Ein Wohnhaus in Berlin-Friedrichshain
Die 1896/98 erbaute Reformwohnanlage von Alfred Messel in der Proskauer Straße Ecke Schreinerstraße hat nicht nur eine wunderschöne Fassade, hinter der sich 116 Wohnungen verbergen, sondern …
Ein begrünter Innenhof in Berlin-Friedrichshain
… auch einen großzügigen, begrünten Innenhof. Auf 30 mal 40 Meter können die Mieterinnen und Mieter hier entspannen. Die Siedlung wurde auf der Weltausstellung im Jahr 1900 in Paris mit einer Goldmedaille ausgezeichnet.

Ästhetik und Funktionalität: Ein Architekt schafft Wohnraum

Alfred Messel hinterließ nicht nur im öffentlichen Raum seine Spuren, sondern prägte mit einer Vielzahl eindrucksvoller Wohnbauten auch das private Wohnen in Berlin. Als erster namhafter Architekt setzte er sich mit dem Arbeiterwohnungsbau auseinander. Mit innovativen Grundrissen und durchdachten Raumkonzepten schuf Messel Wohnhäuser, die den Bedürfnissen der Bewohnerinnen und Bewohner entsprachen und zugleich eine zeitlose Schönheit ausstrahlten. Seine Bauten – von der Stadtvilla bis zum Mietshaus – zieren oft reich verzierte Fassaden, die den Charme des Jugendstils widerspiegeln. Sie sind nicht nur Zeugnisse eines architektonischen Genies, sondern auch Orte zum Wohlfühlen. Wer sich für den Stil Alfred Messels interessiert und die Augen offen hält, kann bei Spaziergängen durch Berlin-Tiergarten, über den Kurfürstendamm und in Berlin-Mitte einige seiner Wohn-, Geschäfts- und Atelierhäuser entdecken.

… und danach.
Vor der Enthüllung …

Gedenktafel erinnert an Alfred Messel

Heute erinnert Berlin mit Stolz an Alfred Messel und sein Vermächtnis. Seine Bauten sind nicht nur Zeugen einer vergangenen Epoche, sondern auch lebendige Symbole für die Kreativität und den Innovationsgeist eines außergewöhnlichen Architekten. Zu seinen Ehren wurde am 8. Juni 2023 in der Bissingzeile 11 eine Gedenktafel enthüllt. Alfred Messel wohnte in der Bissingzeile 13, das Gebäude steht allerdings nicht mehr, es wurde durch einen Neubau ersetzt. Deshalb schmückt die Gedenktafel nun das Nachbarhaus, das sich im Bestand von degewo befindet.

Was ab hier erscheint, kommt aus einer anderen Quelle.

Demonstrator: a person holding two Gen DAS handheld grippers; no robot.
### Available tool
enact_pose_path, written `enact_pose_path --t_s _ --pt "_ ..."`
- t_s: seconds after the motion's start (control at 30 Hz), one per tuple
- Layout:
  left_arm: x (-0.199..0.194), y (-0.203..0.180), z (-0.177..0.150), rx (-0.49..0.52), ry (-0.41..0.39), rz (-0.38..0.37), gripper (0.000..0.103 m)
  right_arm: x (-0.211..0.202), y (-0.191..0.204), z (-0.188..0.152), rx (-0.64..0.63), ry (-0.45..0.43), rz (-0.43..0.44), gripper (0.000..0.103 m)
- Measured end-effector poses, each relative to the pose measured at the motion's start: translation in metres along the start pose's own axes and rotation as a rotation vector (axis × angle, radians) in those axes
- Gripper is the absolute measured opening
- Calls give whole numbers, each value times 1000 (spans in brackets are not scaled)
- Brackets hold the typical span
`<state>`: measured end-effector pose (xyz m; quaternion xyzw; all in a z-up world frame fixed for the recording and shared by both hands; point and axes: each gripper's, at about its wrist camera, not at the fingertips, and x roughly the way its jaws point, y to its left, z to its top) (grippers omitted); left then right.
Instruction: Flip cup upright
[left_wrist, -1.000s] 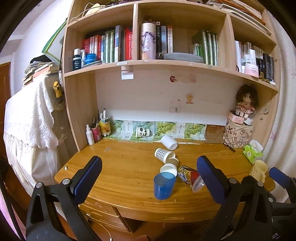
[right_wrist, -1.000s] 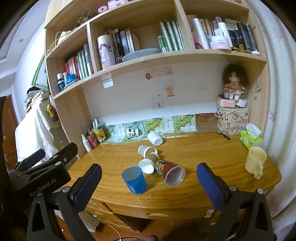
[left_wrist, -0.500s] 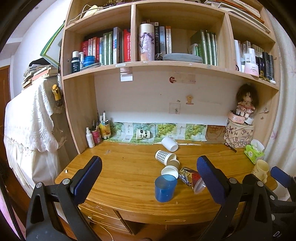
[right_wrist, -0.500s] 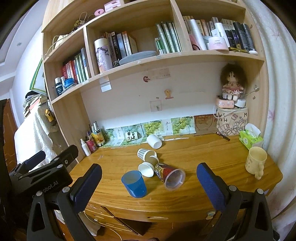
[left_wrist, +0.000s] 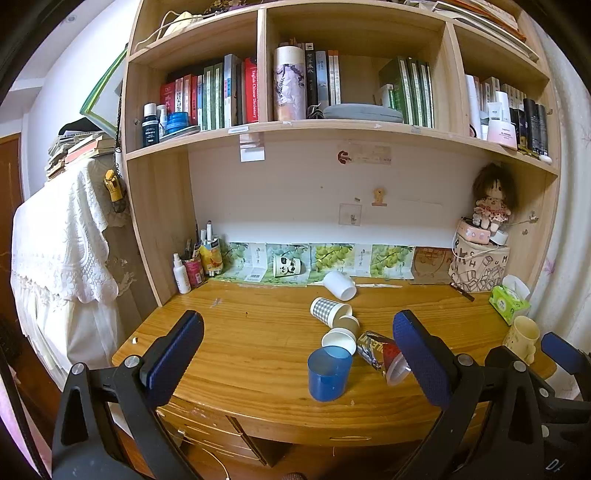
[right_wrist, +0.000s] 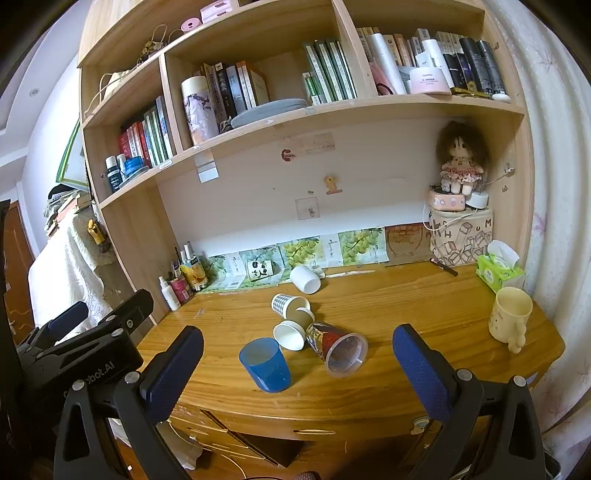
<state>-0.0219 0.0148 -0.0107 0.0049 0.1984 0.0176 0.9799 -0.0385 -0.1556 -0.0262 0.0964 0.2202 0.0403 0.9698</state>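
Observation:
Several cups lie on their sides on the wooden desk (left_wrist: 240, 347): a red patterned cup (right_wrist: 334, 349) with its mouth toward me, a white paper cup (right_wrist: 290, 334), a brown cup (right_wrist: 304, 315), a checked cup (right_wrist: 284, 304) and a white cup (right_wrist: 304, 278) at the back. A blue cup (right_wrist: 265, 363) stands upright near the front edge; it also shows in the left wrist view (left_wrist: 328, 373). My left gripper (left_wrist: 299, 363) and right gripper (right_wrist: 297, 369) are both open and empty, held back off the desk's front edge.
A cream mug (right_wrist: 509, 319) stands upright at the desk's right end, beside a green tissue pack (right_wrist: 498, 271). Bottles and pens (right_wrist: 183, 280) stand at the back left. A patterned box (right_wrist: 461, 236) with a doll (right_wrist: 460, 162) sits back right. Shelves of books hang above.
Both grippers have drawn slightly back and up from the desk, so the cups look a little smaller and lower. No cup has moved.

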Motion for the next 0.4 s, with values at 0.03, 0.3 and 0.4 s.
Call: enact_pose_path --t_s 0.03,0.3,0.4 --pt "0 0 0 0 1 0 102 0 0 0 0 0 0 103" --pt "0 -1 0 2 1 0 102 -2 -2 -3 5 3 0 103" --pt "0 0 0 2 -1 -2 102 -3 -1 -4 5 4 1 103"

Joe Chialo, Senator für Kultur und Gesellschaftlichen Zusammenhalt, spricht vor Publikum
Für Joe Chialo, Senator für Kultur und Gesellschaftlichen Zusammenhalt, war es die erste Gedenktafelenthüllung in seiner Amtszeit. Er sei froh, dass Alfred Messel den Anfang mache, der Berlin mit seinen Bauten stark geprägt hätte, so der Senator.
degewo-Vorständin Sandra Wehrmann spricht vor Publikum
degewo-Vorständin Sandra Wehrmann betonte die Visionskraft Alfred Messels und seine Bedeutung für den sozialen Wohnungsbau.

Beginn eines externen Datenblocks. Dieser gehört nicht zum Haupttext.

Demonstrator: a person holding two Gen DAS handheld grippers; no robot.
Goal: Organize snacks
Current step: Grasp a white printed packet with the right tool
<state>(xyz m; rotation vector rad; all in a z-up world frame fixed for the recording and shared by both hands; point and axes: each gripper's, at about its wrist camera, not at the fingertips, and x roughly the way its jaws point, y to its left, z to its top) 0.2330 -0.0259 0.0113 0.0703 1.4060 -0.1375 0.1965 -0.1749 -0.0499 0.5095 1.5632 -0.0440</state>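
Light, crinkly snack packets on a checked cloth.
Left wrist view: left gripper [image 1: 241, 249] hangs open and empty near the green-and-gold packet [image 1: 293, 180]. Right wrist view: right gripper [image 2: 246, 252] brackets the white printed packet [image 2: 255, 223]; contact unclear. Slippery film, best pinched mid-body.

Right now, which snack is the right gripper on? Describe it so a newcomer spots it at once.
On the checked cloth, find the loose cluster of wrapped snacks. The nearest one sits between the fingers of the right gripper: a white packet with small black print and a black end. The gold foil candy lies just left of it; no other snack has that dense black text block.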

Kultursenator Joe Chialos erste Gedenktafelenthüllung

Für den frischgebackenen Kultursenator Joe Chialo war es die erste Enthüllungszeremonie einer Berliner Gedenktafel. Im Beisein der degewo-Vorständin Sandra Wehrmann präsentierte er gemeinsam mit Nora Hogrefe vom Verein Aktives Museum die Porzellantafel. Der Verein Aktives Museum Faschismus und Widerstand war für die Recherche und Organisation der Gedenktafel für Alfred Messel zuständig. Seit 2013 engagiert sich der Verein für die Umsetzung des Berliner Gedenktafelprogramms. Die Berliner Gedenktafeln werden durch das Land initiiert und sind Teil des Förderprogramms Historische Stadtmarkierungen der Senatsverwaltung für Kultur und Gesellschaftlichen Zusammenhalt.